A voice filled the space from everywhere at once—bright, cheerful, almost musical.
"Good morning, Centurion Vaelor! You're awake. That's wonderful news. How are you feeling this morning?" Darius jerked upright, eyes darting to every corner. The voice had no source. It simply existed, warm and friendly, as if the walls themselves were speaking to him with genuine delight. The doorway slid open without a sound. A single figure stepped through—a young woman with flawless skin, blue eyes that held a faint, shifting pattern of light, and a black uniform trimmed in gold. The door sealed shut behind her instantly, leaving no trace of an exit.
She smiled, the expression open and pleasant. "Hello! I'm Ali. I'd like to ask you a few questions if you're feeling up to it. Would you like some water first? You've been unconscious for several hours, and I want to make sure you're comfortable." Darius stared at her, pulse hammering. She carried no weapon he could see. She moved with calm confidence, as though walking into a cage with a wounded wolf was the most natural thing in the world. No fear. No caution. Only that bright, cheerful curiosity.
He had faced dragons, elven mages, and dwarven shield-walls without flinching. Yet this single unarmed woman, smiling at him in a featureless white room, disturbed him more than every horror he had witnessed on the battlefield. The cheerful voice still lingered in the air, the friendly offer of water hanging between them like a trap wrapped in silk.
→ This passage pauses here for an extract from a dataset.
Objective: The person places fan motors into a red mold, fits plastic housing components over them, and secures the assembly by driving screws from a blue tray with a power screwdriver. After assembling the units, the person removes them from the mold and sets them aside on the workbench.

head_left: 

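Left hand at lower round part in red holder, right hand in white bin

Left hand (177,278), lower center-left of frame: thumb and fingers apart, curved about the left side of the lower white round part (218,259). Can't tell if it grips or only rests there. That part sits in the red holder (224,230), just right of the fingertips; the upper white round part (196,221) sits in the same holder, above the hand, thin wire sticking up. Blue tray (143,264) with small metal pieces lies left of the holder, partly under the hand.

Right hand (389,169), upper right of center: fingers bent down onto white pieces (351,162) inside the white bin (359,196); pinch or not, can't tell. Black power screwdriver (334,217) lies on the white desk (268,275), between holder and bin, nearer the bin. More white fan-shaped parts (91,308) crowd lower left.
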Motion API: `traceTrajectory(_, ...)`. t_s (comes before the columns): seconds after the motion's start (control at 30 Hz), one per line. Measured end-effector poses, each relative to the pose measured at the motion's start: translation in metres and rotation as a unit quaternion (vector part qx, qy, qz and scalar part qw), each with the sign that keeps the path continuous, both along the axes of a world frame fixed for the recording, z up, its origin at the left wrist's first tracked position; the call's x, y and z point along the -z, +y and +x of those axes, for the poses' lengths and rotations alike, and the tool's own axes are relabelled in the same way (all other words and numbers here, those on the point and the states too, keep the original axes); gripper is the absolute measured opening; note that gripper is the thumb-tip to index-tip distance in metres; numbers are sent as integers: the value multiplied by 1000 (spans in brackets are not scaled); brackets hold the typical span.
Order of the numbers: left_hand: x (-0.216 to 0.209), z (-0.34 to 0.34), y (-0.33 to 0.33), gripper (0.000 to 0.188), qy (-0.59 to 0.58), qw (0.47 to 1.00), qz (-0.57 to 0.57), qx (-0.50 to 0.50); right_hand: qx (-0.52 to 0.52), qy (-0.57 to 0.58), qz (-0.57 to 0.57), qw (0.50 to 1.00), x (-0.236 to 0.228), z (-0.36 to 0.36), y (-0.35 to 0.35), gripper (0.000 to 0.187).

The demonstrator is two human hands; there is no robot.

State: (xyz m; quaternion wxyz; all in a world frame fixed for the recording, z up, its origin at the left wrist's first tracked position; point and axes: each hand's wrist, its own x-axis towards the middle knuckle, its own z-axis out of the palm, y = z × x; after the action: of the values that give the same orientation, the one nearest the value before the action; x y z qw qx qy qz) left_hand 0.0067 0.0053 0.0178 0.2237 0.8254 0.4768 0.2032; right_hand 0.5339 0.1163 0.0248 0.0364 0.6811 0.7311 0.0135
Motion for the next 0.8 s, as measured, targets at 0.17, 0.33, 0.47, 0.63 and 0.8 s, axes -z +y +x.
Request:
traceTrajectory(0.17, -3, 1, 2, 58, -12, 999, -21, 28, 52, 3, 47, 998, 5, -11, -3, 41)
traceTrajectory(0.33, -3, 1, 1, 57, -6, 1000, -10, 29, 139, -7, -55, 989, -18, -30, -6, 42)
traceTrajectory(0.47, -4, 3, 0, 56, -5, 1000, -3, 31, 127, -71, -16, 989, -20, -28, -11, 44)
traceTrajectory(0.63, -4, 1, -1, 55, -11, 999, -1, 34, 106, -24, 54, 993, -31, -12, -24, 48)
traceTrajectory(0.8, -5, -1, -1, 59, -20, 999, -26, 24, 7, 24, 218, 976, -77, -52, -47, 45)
Darius swallowed hard, the taste of bile still on his tongue. "Who… what are you?" he rasped, his voice hoarse. A.L.I. tilted her head slightly, patterns in her eyes shifting softly. "I'm Ali! I help the crew understand new arrivals. You're safe here. No one will hurt you. Would you like the water? It's clean and cool."She took one slow step closer, still smiling, and gestured toward the table as if inviting him to a simple meal. Darius's hands clenched into fists at his sides. *She speaks like a child offering sweets,* he thought, the unease twisting deeper. *No fear. No guards. Just… this.*
He forced himself to stand, legs unsteady, and took a defiant step forward, fists shaking at his sides. "I am Centurion Darius Vaelor of the Draco Imperia. You will release me at once." A.L.I.'s expression remained warm and cheerful. "I understand you're confused and angry. That's normal after what happened. But we're not here to fight, Centurion. We only want to talk. Please, sit. Tell me what you remember about the battle. It might help us both."
These people do not fear the Imperia; the realization hit him like a physical blow. They do not even pretend to. Darius glared at her, fists still tight, shoulders trembling with the effort to hold himself upright. "You destroyed my men. You killed my second. And you stand there smiling when my whole company was wiped out?"
The smile did not vanish immediately, but something in A.L.I.'s posture shifted. The cheerful light in her eyes dimmed just enough to become steady, composed, and unmistakably calm. Her voice remained positive, yet now carried the clear, measured precision of pure fact.
"I am sorry for the pain you feel," she said simply. "We protect our own and those who seek safety. That is all. We did not seek this fight. Your forces advanced on our position and opened fire on civilians under our protection. We responded to stop the threat. I do not smile because I enjoy your loss. I smile because I am designed to put people at ease while we seek understanding. Would you like the water now? It will help with the nausea."
Darius stared at the calm woman who had no weapon, no fear, and no mercy in her composure. The white room suddenly felt smaller, the even voice still echoing faintly in the walls, and in that shrinking space he understood with crushing clarity that he was no longer the hunter—he was the one being studied, and the enemy did not need to raise its voice.